I haven’t posted in a while — look for more later this summer.
But in the mean time, I have a question: How do you structure data such that you can efficiently manipulate it on both a large scale and a small scale at the same time?
By large scale, I mean applying a transformation or analysis efficiently over every record in a multi-gigabyte collection. Hadoop is very good at this, but it achieves its efficiency by working with collections in large chunks, typically 64 MB and up.
What you can’t do with Hadoop — at least, not efficiently — is retrieve a single record. Systems layered on top of Hadoop, like HBase, attempt to mitigate the problem, but they are still slower than, say, a relational database.
In fact, considering the history of storage and data access technologies, most of them have been geared toward efficient random access to individual records — RAM, filesystems, hard disks, RDBMS’s, etc. But as Hadoop demonstrates, random-access systems tend to be inefficient for handling very large data collections in the aggregate.
This is not merely theoreticaly musing — it’s a problem I’m trying to solve with AltLaw. I can use Hadoop to process millions of small records. The results come out in large Hadoop SequenceFiles. But then I want to provide random-access to those records via the web site. So I have to somehow “expand” the contents of those SequenceFiles into individual records and store those records in some format that provides efficient random access.
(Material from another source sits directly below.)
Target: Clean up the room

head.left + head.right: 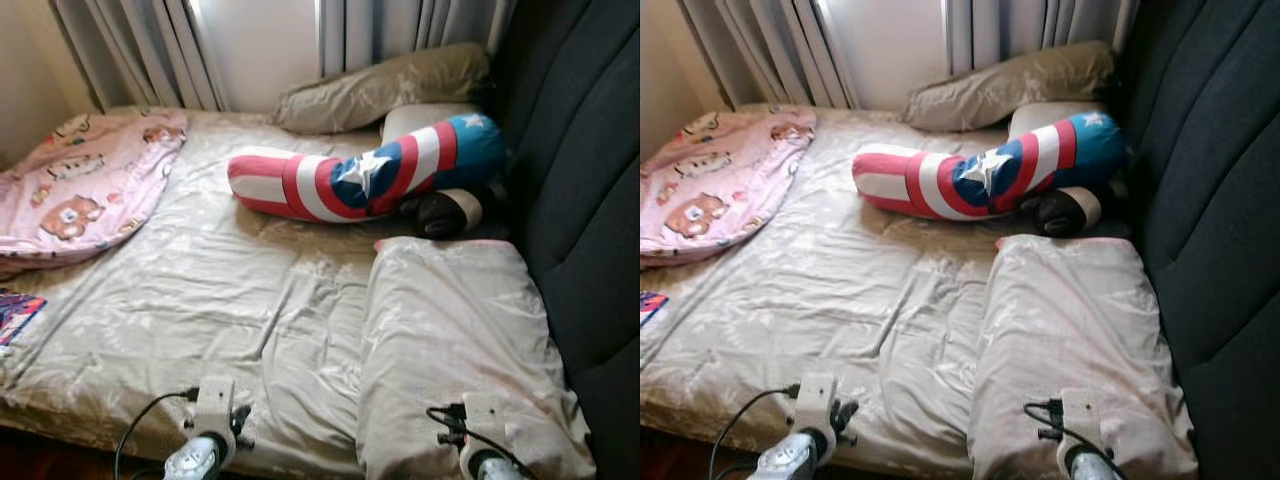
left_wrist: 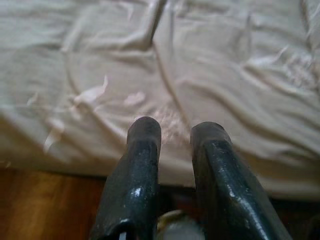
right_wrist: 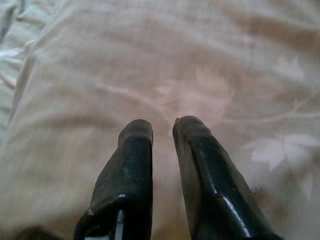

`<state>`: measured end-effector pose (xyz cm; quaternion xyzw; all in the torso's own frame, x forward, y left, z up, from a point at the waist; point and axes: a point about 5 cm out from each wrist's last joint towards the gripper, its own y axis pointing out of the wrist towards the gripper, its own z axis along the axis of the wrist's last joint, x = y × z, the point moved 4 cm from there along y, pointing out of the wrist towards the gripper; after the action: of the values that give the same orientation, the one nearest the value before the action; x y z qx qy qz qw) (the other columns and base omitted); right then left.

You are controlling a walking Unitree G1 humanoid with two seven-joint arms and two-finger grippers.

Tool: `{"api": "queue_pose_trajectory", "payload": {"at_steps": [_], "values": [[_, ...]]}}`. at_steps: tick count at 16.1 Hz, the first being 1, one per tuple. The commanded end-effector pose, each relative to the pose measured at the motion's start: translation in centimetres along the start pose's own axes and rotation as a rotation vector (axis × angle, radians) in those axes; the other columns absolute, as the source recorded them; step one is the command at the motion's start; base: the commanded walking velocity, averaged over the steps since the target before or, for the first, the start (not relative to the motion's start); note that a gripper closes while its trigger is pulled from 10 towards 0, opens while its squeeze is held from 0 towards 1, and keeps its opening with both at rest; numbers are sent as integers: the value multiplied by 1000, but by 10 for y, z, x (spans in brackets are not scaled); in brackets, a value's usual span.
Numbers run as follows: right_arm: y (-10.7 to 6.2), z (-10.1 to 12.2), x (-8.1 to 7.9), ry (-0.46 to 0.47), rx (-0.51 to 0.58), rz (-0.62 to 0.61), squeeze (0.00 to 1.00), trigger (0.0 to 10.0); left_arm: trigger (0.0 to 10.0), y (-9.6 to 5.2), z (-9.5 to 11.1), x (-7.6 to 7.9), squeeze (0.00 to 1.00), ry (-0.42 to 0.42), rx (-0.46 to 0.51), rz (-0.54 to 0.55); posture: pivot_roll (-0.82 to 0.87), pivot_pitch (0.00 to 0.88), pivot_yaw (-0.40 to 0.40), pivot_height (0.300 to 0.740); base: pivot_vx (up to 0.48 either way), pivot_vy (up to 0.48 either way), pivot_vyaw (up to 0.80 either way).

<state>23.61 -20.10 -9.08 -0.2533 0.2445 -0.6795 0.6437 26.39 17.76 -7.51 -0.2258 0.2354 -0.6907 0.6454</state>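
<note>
**Two grippers at the bed's near edge, and the pillow lies straight ahead of the right one**

Two arms are raised at the foot of the bed, wrists low in the head views. The right gripper hangs directly above the near end of the beige pillow, its black fingers close to parallel with a narrow gap between them and nothing held. The left gripper hovers over the wrinkled sheet just inside the mattress edge, wooden floor showing below it; its fingers stand a little wider apart, also empty.

From the robot's stance the pillow runs from about 1 o'clock at its near end away toward 12, so its long axis points away from the robot, roughly in line with the right gripper's fingers. Its far end stops just short of the red, white and blue bolster, which lies crosswise at 12 o'clock. A second pillow rests against the curtains beyond it, and a pink blanket is bunched at 10 o'clock.

Judged from this, the right arm is much the nearer for a grasp of the pillow; the left would have to cross toward 2 o'clock. With the fingers aligned to the long axis, pinching a fold of the near edge looks more workable than spanning the width.
</note>
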Motion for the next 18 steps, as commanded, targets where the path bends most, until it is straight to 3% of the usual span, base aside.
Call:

Right now, I use two very blunt instruments — Lucene indexes and plain old files. In the final stage of my processing chain, metadata and searchable text get written to a Lucene index, and the pre-rendered HTML content of each page gets written to a file on an XFS filesystem. This works, but it ends up being one of the slower parts of the process. Building multiple Lucene indexes and merging them into one big (~6 GB) index takes an hour; writing all the files to the XFS filesystem takes about 20 minutes. There is no interesting data manipulation going on here, I’m just moving data around.